Remember the bogs of Ireland or those on the moors of England in old romance novels? The one where the heroine comes to the lonesome manor to be a governess, nurse or maid only to fall for the moody master, his neighbor or maybe the groundsman. She’s lost in the mire of boggish emotions until HE comes to her rescue.

Well, I don’t see HIM rescuing this writer from her blogger’s mind-bog. If you noticed, I’ve been absent for, low, these many months and then I thought there might be hope showing on my horizon. Marlene Cullen, my editor and hostess of the Petaluma(CA) Writers’ Forum, invited local heroine/publisher//teacher Susan Bono to inspire the October gathering by “Illuminating The Essay.” Susan has published personal narratives in her famed  journal, Tiny Lights, for nearly twenty years. She is an expert in the form and offers references, stimulation and inspiration freely.

Susan Bono sees five keys to writing the personal essay:

  1. Character: the self
  2. Problem: give yourself a problem
  3. Struggle: Problem creates conflict
  4. Epiphany: after struggle, a flood of new understanding
  5. Resolution: what you do differently as a result.

Teacher Bono calls on the work of many experts including: Phillip Lopate’s The Art of the Personal Essay; Adair Lara’s Naked, Drunk and Writing; and Louise Desalvo’s Writing as a Way of Healing. Note that many of her references specialize in memoir which Bono finds to be good resources.
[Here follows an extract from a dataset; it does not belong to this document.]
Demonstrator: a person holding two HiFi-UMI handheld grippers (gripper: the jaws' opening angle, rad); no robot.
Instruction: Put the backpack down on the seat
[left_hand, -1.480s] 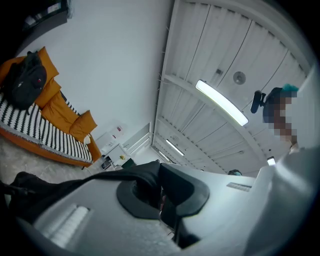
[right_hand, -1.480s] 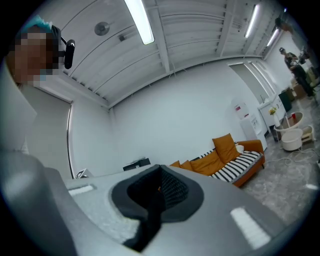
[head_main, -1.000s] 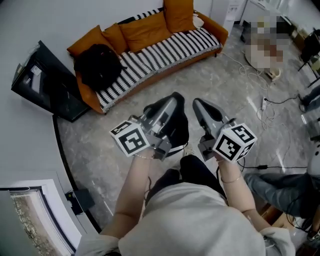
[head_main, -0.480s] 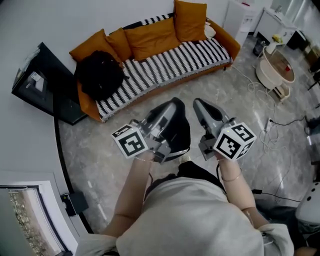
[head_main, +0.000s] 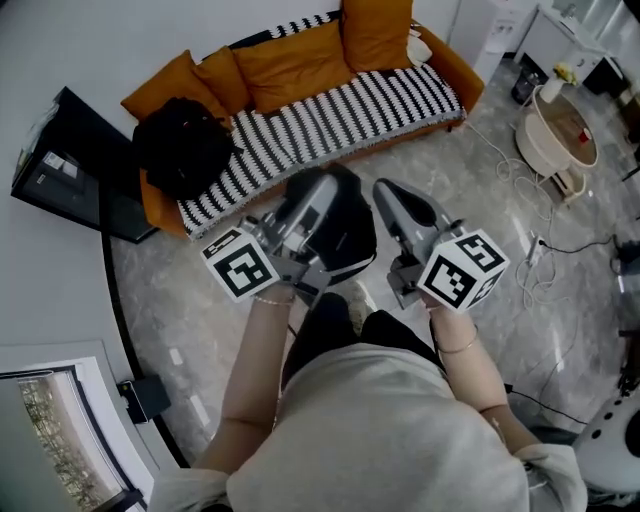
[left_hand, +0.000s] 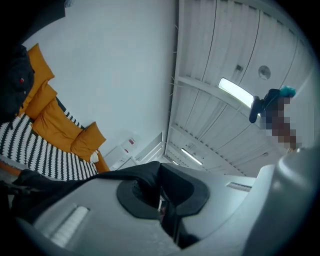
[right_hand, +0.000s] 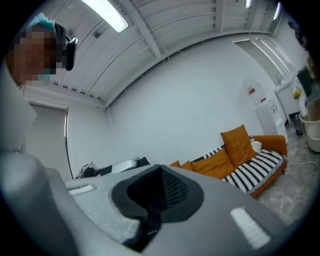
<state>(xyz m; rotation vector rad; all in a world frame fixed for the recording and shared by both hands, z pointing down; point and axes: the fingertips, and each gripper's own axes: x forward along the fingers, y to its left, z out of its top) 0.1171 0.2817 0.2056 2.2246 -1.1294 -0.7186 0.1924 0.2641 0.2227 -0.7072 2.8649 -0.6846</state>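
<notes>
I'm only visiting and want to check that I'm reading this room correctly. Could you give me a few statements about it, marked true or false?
1. The left gripper and the right gripper are both clamped on a black backpack. True.
2. The backpack lies on the sofa. False: it is held over the floor in front of it.
3. The seat cover is striped black and white. True.
4. The cushions are blue. False: they are orange.
5. Nothing lies on the sofa seat. False: a dark bag sits at one end.
</notes>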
As so many good instructors do, Susan had exercises for us to try out. I found them to be great fun and marveled at the variety when students chose to share. These are starter ideas, not quotes, which serve to establish the intent or direction of the essay/narrative.  Here they are with a couple of my answers shared:

  1. I want to tell you how   Steinbeck changed my life (Universal statement) and he did it twice: inspiring me to go into social work to change the world  and to write.
  2. I’m trying to figure out how I feel about______________
  3. I learned about obstinence from my granddaughter-with her threats not to go to sleep, hands on hips, pursed lips…and then dissolving into tears as she gave up.
  4. I never expected to________________
  5. I will always regret not starting to write earlier.
  6. I never thought I’d become a person who_______________________.

I’d like to paraphrase Susan Bono’s “rules made to be broken:”

  1. Reader should know within 3 paragraphs what the essay is about;
  2. Check proportion of scene given over to real action against summary which moves reader thru time rapidly;
  3. Check the frame: sense of being triggered by past (memory of prior beach trip) and ends by bringing back to current event (being at beach now;)
  4. Use of dialogue brings others into the event;
  5. Use restraint when writing difficult themes as with violence, abuse . . .  need not be gory to make point;
  6. End or resolve with action or gesture as opposed to flowery words;
  7. In cover letter, don’t evaluate/praise your own writing nor interpret it.

Challenge yourself

Try answering Susan’s six openers

For more information about Susan Bono and Tiny Lights:

For Marlene Cullen’s many cheerleading efforts on behalf of writers:



Filed under Family

10 responses to “ESCAPING THE BLOG BOG

  1. Loved this blog! Thank you Arletta and thank you Susan Bono. Such great motivators and guidelines to a good essay/memoir. I’m saving this one.

  2. barbara toboni

    Thanks, Arletta. Welcome back. Good tips for the essay. I like the prompts, and will have to try them. I had the pleasure of hearing Susan speak as a guest of one of Ana Manwaring’s classes in St. Helena. She’s really a pro.

  3. Welcome back to the world of blogging, Arletta! Decided to pop on over here to see what my friend has been up to and I found this amazing post about writing essays, thanks to your recent meeting with Susan Bono. Thank you so much for sharing her methods, writing prompts and “rules made to be broken.” I always enjoy being reminded about what needs to be done when writing — in any way, shape or form.

    By the way, I’ve a manuscript about a heroine who goes to a manor to become a governess to the moody master, is bogged down with her own baggage and now has to deal with his! Ha! I wonder how I can take out all that stereotype?

    Alice 🙂

    • Dear Alice,
      You made me laugh with that description of your mss…I think we all have one of those hidden, mostly, in a drawer somewhere.
      Susan did a very fine seminar and I’m grateful for her insight and for propelling me into getting back to the blog. Thank you for your generous encouragement.

  4. Arletta, some terrific rules you shared from Susan Bono. Those should help some of us a log with our blog bog. I’d rather be writing on my book is what I suffer from.

    • Hello Velda,
      I’m happy you liked the blog entry. I surely needed Susan’s boot applied to my rear. Now having problems posting all to my website but that should be untangled before long.
      Always a challenge to get the writing where it needs to be.

  5. Wow, this is all such good information for writers, Arletta! I get “blogged” down, too, sometimes. Brain freeze. Thanks!